As usual you can choose the amount of information displayed on-screen. Shown here is the most detailed view, with lots of shooting information ranged around the screen, plus a live histogram. There is also an optional 'grid' overlay. Half-press the shutter release and the camera will lock focus and exposure. The H10has three main AF area options (center, spot and - as shown here - multi). Alternatively you can set the focus to a number of pre-defined distances.
A 'virtual mode dial' appears when you turn the real mode dial. This is useful if you don't want to take your eye off the screen. Pressing the menu button in record mode brings up a scrolling menu covering a large number of photographic settings including image size, AE-compensation, ISO, white balance etc. The menu has quite a few extra options in 'P' mode (including AE bracketing).
In playback mode you can choose the level of information displayed, from none to full shooting information and histogram (as shown here). You can zoom into the image up to 5x magnification using the zoom rocker.
Pressing the wide button on the zoom rocker lets you display 4x3 or 5x4 thumbnails.
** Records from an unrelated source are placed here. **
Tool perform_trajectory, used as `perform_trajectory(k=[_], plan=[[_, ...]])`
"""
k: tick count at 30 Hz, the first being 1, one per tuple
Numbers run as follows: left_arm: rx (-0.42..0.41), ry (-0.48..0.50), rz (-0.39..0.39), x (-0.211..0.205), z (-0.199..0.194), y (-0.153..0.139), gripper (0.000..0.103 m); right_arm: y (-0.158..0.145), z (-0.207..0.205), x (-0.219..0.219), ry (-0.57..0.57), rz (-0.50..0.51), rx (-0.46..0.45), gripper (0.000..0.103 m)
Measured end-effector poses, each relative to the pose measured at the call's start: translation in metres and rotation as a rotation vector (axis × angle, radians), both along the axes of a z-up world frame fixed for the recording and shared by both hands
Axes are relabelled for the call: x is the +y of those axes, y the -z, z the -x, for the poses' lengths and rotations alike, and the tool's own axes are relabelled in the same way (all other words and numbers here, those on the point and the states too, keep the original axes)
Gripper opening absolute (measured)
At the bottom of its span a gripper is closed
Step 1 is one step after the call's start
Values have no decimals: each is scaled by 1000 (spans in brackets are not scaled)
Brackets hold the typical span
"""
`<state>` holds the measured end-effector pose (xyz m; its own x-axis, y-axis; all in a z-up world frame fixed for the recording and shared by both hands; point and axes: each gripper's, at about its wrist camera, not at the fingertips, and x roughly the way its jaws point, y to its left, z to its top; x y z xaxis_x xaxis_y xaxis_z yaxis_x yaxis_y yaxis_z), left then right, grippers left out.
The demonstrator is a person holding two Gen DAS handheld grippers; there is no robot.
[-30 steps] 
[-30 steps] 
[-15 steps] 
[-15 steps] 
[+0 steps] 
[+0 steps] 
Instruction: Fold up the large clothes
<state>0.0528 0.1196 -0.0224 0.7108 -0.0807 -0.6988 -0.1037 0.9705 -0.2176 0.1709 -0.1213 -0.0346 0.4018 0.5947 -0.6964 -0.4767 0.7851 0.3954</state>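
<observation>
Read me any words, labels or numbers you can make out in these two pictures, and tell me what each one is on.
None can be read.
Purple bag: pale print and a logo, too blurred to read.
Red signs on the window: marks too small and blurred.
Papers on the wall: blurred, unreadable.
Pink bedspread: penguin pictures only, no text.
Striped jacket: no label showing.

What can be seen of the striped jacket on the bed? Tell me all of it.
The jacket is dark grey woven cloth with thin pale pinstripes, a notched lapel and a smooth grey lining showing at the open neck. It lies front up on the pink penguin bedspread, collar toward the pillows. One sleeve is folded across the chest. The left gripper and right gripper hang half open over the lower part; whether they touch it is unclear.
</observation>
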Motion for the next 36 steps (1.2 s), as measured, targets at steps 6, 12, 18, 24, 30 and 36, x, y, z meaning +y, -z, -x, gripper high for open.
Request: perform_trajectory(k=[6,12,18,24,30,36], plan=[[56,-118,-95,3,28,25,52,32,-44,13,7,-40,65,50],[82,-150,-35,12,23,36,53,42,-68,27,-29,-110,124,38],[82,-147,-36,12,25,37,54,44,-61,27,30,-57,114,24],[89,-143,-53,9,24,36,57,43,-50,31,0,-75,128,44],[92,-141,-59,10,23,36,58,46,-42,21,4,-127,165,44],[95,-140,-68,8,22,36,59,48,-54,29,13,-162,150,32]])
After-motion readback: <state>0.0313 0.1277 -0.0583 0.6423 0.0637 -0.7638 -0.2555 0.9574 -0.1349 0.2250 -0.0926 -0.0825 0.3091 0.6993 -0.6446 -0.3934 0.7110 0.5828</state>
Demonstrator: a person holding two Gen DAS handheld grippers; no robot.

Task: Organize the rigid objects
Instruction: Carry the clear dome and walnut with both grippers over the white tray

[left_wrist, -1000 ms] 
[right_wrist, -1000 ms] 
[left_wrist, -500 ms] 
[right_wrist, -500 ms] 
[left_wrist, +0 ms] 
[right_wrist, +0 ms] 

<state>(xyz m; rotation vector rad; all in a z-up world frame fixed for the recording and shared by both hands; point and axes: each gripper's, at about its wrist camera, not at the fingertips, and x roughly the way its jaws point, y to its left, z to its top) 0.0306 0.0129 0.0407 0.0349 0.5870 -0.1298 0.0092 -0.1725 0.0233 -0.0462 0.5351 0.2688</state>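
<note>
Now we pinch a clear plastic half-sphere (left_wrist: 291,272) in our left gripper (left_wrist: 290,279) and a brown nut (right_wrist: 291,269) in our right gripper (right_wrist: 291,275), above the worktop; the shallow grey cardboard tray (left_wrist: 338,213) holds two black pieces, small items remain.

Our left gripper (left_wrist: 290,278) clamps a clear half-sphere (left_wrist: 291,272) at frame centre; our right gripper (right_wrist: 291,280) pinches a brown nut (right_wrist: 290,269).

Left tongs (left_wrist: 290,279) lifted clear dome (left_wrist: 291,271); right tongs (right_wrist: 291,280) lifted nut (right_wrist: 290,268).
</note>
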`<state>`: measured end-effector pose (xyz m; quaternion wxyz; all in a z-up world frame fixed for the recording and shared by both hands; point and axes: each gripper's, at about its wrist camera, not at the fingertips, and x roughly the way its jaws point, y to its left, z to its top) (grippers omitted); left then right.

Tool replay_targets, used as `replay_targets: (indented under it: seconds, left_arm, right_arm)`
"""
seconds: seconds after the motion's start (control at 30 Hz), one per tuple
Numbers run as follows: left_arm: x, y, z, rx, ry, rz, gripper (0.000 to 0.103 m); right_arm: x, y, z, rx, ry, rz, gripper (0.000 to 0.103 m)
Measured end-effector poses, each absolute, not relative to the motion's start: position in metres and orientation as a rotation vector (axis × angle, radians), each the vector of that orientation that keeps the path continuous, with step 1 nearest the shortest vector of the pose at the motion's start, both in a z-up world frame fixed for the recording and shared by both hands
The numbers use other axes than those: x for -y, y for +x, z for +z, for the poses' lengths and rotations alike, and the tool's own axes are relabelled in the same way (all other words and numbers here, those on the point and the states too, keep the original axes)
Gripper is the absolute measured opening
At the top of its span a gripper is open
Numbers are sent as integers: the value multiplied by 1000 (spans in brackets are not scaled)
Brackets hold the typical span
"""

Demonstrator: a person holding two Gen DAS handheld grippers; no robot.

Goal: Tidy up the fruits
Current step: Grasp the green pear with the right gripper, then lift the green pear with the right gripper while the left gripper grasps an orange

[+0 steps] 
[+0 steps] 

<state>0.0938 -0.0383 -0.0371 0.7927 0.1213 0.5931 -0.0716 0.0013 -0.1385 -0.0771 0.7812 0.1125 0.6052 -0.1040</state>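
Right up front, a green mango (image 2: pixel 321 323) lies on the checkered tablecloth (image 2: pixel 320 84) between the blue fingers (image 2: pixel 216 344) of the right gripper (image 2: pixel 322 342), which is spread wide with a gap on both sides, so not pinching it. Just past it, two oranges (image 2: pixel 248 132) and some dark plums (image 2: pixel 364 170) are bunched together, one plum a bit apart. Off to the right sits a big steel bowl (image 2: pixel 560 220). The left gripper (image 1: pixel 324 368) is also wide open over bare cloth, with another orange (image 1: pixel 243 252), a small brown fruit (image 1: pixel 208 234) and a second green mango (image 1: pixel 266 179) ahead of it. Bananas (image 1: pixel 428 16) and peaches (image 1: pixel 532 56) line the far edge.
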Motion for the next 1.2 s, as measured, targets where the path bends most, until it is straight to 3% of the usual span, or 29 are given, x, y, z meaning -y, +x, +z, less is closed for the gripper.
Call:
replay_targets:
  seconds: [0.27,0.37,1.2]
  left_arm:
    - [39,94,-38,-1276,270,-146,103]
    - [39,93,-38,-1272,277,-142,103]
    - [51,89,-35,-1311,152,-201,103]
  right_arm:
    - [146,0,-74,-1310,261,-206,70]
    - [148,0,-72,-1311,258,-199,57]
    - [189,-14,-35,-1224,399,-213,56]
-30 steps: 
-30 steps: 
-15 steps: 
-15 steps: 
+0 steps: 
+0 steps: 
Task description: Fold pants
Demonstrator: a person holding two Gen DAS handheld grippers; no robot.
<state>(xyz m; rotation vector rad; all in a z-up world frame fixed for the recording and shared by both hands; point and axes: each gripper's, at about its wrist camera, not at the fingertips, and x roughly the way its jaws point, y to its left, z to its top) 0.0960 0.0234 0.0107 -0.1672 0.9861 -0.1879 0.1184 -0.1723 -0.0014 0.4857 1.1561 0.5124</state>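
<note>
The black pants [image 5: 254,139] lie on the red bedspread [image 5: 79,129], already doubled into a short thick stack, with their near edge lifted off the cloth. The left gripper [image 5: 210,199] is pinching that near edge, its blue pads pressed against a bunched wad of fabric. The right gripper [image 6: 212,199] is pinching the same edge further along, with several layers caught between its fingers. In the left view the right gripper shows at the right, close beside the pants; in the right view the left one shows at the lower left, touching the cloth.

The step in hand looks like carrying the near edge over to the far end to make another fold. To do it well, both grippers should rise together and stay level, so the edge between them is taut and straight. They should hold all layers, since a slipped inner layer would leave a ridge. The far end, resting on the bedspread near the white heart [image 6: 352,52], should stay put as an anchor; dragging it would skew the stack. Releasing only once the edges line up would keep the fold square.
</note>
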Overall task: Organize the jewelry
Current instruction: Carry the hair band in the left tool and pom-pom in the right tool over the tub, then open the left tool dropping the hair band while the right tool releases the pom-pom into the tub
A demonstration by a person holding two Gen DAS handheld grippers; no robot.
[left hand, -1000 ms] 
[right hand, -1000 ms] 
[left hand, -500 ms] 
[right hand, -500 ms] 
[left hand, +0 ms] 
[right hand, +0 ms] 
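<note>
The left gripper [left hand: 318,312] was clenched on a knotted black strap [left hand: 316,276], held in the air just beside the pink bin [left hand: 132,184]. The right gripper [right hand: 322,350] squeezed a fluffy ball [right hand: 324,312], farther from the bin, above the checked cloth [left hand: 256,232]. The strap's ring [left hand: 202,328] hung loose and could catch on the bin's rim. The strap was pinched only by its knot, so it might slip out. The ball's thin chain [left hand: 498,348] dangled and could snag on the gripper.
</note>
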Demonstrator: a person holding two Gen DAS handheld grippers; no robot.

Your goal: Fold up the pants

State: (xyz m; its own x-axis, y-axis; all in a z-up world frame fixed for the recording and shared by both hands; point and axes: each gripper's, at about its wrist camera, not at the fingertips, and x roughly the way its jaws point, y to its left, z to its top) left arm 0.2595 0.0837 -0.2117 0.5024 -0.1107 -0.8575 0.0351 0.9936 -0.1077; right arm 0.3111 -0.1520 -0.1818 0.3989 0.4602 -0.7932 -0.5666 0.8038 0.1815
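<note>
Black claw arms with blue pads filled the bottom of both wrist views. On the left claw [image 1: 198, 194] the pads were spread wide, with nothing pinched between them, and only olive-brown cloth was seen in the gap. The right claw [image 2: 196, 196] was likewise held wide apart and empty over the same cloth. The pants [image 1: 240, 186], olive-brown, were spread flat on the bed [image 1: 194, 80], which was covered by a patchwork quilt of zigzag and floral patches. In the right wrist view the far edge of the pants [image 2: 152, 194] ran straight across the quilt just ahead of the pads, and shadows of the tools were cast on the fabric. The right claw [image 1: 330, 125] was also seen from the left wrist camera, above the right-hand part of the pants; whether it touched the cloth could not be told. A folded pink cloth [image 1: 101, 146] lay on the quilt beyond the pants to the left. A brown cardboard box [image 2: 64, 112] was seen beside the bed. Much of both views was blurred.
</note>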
The playback menu has a couple of pages of scrolling menus including the usual delete, protect, slide show and print order options.
Pressing the 'Home' button - no matter where you are in the menus or what you are doing with the camera - brings up the camera's 'home' page. This is supposed to be a simple way to access the most common functions - and change some less common settings. Unfortunately Sony still has not made this customizable. The camera's various settings and options are spread over six pages of menus split into four sections. The 'Main Settings' pages cover basic camera settings including video output (and HDTV format).
There are then two pages of 'Shooting Settings' - covering things such as display and AF options, and so on. The last two menus are used to set the date and time and to change the language.